As Xiao-Li Meng accepted to review—and I am quite grateful he managed to fit this review in an already overflowing deanesque schedule!— our 2004 book  Monte Carlo Statistical Methods as part of a special book review issue of CHANCE honouring the memory of George thru his books—thanks to Sam Behseta for suggesting this!—, he sent me the following email about one of our proofs—demonstrating how much efforts he had put into this review!—:

I however have a question about the proof of Lemma 7.3
on page 273. After the expression of
E[h(x^(1)|x_0], the proof stated "and substitute
Eh(x) for h(x_1)".  I cannot think of any
justification for this substitution, given the whole
purpose is to show h(x) is a constant.

I put it on hold for a while and only looked at it in the (long) flight to Chicago. Lemma 7.3 in Monte Carlo Statistical Methods is the result that the Metropolis-Hastings algorithm is Harris recurrent (and not only recurrent). The proof is based on the characterisation of Harris recurrence as having only constants for harmonic functions, i.e. those satisfying the identity

$h(x) = \mathbb{E}[h(X_t)|X_{t-1}=x]$

The chain being recurrent, the above implies that harmonic functions are almost everywhere constant and the proof steps from almost everywhere to everywhere. The fact that the substitution above—and I also stumbled upon that very subtlety when re-reading the proof in my plane seat!—is valid is due to the fact that it occurs within an integral: despite sounding like using the result to prove the result, the argument is thus valid!

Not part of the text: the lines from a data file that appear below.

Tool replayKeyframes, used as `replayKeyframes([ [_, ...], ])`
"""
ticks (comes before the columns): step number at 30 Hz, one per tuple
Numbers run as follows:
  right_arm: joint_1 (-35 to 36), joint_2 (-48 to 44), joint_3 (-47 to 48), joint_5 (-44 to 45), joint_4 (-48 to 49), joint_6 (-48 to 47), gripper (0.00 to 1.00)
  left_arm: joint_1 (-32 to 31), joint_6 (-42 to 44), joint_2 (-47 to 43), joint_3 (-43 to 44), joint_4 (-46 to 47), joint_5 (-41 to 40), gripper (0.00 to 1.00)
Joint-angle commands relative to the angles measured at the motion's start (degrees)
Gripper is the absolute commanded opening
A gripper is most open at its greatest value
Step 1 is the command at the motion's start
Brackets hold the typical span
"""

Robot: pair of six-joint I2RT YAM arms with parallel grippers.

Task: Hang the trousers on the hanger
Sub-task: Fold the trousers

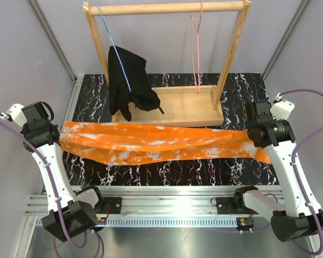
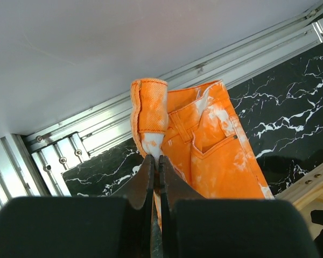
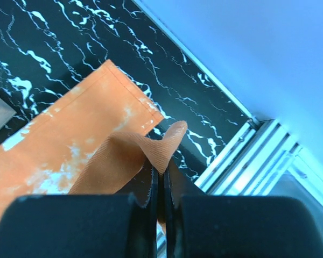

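Left gripper is pinched tight on the waistband, and right gripper is clamped on a leg hem. So the trousers are stretched between them, with the long axis running from the left edge to the right edge of the table, waist pointing left. The hanger dangles behind them toward the far edge, nearer the right arm.
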Motion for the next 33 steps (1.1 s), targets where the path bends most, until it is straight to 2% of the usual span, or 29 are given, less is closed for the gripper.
replayKeyframes([
  [1,-1.35,-1.08,0.58,5.3,-1.36,-3.2,0.02,0.29,2.34,-1.27,1.09,3.02,0.26,0.0],
  [8,-1.97,2.26,-1.8,3.98,0.4,-4.52,0.01,0.29,4.19,0.32,2.23,3.37,0.44,0.0],
  [13,-4.34,5.77,-3.47,3.01,4.44,-8.3,0.01,0.29,4.89,-0.39,-0.15,6.09,1.05,0.0],
  [21,-7.51,14.91,-4.88,-2.78,10.33,-10.32,0.0,0.29,5.42,8.65,3.19,6.36,8.43,0.0],
  [26,-8.56,22.03,-4.62,-1.74,11.65,-11.12,0.0,0.2,5.42,13.49,3.46,8.11,12.2,0.0],
  [30,-8.83,24.32,-5.14,-0.94,12.27,-11.12,0.0,-0.32,5.24,16.92,3.55,9.08,12.66,0.0],
  [33,-9.27,23.27,-6.72,-0.33,13.76,-11.47,0.0,-0.5,5.07,15.97,2.14,10.22,11.26,0.0],
])
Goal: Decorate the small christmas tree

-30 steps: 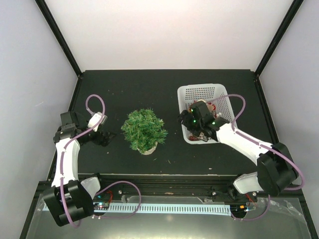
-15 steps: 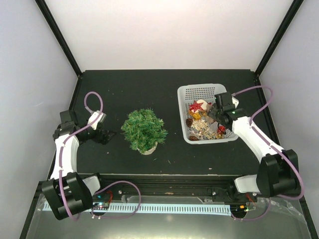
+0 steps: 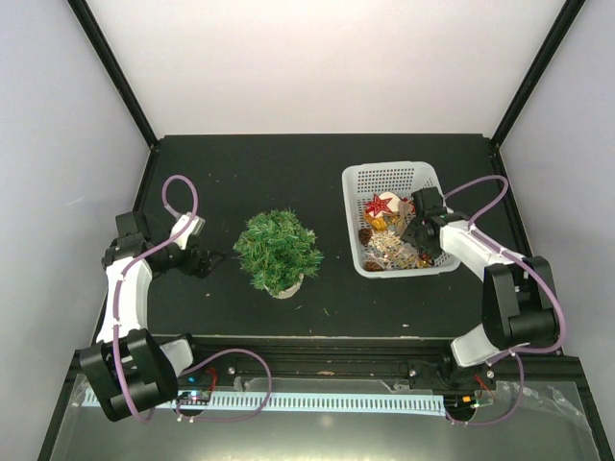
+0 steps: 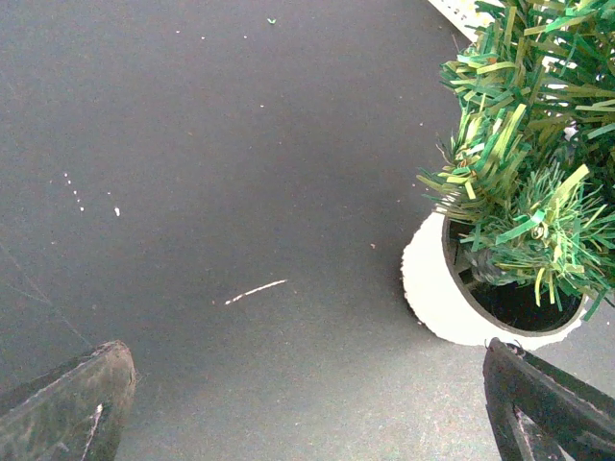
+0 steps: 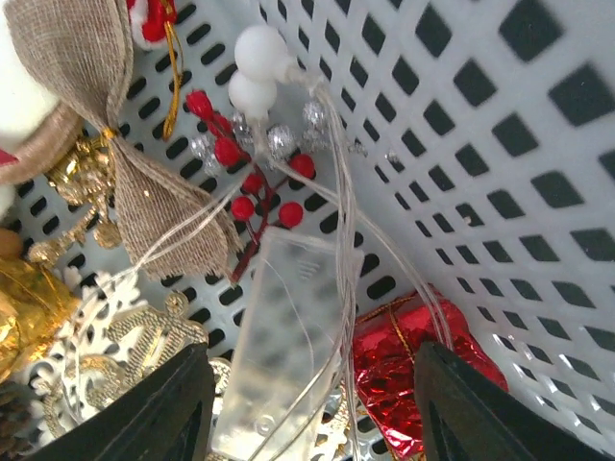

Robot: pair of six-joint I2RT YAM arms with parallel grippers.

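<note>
Standing upright on its pale round base (image 4: 432,303), the small christmas tree (image 3: 279,252) sits a little left of the middle of the worktop (image 3: 288,163); bare dark surface lies all around it, widest toward the far edge.

The left fingers (image 4: 67,408) are spread wide and grasp nothing; they sit low at the tree's left side, with only bare worktop between them. The base is just beside one finger, and contact cannot be judged.

The white basket (image 3: 389,178) stands well to the tree's right, close to the worktop's right edge.

The right fingers (image 5: 159,408) are down inside it by the right wall; they are parted, one on each side of a clear plastic box (image 5: 288,327) trailing thin wires, though touch cannot be told. A red berry sprig (image 5: 245,168), a burlap bow (image 5: 106,86) and a red foil parcel (image 5: 404,346) crowd the mesh around them, leaving little room.

Both wrist views cut the fingers to their tips; the left one crops the treetop. From above, the right arm hides part of the basket, and only a red star (image 3: 381,204) reads clearly.
</note>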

Needless to say, we did not invent this (elegant) proof but took it from one of the early works on the theory of Metropolis-Hastings algorithms, presumably Luke Tierney’s foundational Annals paper work that we should have quoted…

As pointed out by Xiao-Li, the proof is also confusing for the use of two notations for the expectation (one of which is indexed by f and the other corresponding to the Markov transition) and for the change in the meaning of f, now the stationary density, when compared with Theorem 6.80.